# Problem statement
Check every line below for the string "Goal", and copy the lines that contain it.

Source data
::::

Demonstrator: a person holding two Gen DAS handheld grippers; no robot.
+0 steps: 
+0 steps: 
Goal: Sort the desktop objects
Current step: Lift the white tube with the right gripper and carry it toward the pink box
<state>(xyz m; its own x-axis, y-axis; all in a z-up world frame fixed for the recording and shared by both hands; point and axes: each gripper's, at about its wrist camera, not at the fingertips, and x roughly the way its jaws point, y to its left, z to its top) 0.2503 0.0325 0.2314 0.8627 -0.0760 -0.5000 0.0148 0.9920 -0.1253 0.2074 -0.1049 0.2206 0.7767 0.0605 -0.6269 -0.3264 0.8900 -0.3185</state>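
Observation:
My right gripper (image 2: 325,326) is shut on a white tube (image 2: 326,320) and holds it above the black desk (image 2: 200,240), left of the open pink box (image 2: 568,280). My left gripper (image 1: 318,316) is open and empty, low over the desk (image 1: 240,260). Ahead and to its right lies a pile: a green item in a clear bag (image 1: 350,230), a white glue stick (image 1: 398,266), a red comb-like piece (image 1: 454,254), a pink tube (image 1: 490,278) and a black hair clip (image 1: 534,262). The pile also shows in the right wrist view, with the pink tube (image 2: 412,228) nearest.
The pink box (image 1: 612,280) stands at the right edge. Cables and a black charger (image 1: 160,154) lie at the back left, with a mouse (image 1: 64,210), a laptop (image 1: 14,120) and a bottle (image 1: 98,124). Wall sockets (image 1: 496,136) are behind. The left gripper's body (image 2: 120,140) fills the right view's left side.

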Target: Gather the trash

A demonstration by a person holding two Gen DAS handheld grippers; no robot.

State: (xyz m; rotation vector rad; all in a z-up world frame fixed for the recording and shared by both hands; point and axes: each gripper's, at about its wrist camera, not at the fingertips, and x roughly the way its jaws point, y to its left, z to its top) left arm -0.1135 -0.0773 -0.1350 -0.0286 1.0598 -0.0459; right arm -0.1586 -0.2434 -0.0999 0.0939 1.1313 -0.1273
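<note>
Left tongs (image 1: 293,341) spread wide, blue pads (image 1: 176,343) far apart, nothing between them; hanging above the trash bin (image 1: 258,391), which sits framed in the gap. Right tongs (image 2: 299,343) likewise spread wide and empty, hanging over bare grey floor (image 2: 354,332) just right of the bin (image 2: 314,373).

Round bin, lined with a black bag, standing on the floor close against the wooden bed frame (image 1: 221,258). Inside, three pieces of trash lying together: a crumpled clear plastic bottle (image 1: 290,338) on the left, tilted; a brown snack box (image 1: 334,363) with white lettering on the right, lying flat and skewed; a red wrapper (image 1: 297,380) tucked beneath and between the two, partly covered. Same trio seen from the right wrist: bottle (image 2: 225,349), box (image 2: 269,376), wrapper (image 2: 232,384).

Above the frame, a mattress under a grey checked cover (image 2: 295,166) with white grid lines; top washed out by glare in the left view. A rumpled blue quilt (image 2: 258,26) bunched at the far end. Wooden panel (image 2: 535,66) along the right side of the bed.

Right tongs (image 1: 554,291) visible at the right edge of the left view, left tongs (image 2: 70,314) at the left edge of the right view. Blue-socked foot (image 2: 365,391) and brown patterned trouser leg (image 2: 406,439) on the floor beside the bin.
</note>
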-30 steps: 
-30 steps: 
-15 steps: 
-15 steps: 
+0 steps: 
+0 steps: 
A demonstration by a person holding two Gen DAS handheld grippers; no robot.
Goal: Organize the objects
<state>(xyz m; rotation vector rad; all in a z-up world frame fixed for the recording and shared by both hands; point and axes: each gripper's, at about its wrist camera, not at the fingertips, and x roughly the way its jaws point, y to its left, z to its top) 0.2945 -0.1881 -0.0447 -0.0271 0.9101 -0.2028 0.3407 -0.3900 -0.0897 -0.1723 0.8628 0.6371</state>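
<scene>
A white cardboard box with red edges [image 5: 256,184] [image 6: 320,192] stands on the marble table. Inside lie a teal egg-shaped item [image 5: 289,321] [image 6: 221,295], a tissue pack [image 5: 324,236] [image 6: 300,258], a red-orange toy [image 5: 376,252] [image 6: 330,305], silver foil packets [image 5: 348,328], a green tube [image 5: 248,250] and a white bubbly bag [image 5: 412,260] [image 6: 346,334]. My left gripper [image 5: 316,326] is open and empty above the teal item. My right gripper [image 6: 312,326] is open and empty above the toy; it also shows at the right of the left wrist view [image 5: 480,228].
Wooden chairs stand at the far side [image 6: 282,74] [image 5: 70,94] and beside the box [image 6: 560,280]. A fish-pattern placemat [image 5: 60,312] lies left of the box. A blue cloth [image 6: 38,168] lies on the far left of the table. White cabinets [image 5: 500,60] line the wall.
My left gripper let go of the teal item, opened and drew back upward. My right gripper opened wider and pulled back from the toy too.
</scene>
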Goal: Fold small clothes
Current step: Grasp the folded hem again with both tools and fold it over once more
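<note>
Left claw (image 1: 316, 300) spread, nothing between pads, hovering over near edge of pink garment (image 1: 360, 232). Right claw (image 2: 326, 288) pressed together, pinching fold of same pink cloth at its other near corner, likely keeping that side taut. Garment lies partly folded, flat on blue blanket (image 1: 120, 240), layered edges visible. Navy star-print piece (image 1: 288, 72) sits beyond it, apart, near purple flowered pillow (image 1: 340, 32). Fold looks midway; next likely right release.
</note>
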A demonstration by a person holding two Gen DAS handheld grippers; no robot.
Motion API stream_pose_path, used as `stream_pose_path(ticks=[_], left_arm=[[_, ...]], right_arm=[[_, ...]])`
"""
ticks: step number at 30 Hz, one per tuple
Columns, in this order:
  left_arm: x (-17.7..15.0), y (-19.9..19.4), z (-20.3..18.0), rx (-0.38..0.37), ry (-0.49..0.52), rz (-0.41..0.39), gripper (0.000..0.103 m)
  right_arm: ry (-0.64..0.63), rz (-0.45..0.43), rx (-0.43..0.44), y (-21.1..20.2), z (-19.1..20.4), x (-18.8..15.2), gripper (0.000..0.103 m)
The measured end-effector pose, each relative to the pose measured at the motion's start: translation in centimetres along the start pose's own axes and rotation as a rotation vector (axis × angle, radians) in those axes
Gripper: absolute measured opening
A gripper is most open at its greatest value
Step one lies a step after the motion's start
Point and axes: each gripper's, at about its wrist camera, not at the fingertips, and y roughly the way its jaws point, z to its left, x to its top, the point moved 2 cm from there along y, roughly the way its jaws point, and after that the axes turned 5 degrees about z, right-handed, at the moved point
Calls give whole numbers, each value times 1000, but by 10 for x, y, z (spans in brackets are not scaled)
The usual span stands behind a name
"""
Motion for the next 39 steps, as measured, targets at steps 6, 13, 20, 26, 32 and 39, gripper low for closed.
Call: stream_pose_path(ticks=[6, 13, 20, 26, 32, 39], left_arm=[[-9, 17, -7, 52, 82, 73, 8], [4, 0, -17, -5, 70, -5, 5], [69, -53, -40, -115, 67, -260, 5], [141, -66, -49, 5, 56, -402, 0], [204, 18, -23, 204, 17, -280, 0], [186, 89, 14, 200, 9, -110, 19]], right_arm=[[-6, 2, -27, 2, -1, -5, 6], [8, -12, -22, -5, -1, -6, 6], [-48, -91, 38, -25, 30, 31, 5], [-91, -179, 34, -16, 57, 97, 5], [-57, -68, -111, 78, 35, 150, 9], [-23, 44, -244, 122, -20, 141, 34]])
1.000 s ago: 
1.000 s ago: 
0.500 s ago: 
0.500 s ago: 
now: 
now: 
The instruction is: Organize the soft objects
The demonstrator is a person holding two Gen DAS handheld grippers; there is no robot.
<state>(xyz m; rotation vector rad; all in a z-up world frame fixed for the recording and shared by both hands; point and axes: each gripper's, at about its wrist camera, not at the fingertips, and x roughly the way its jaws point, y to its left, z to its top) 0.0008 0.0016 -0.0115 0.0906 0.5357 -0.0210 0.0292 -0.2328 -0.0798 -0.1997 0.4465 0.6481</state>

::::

# Solution below
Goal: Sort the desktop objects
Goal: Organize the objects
Goal: Fold small clothes

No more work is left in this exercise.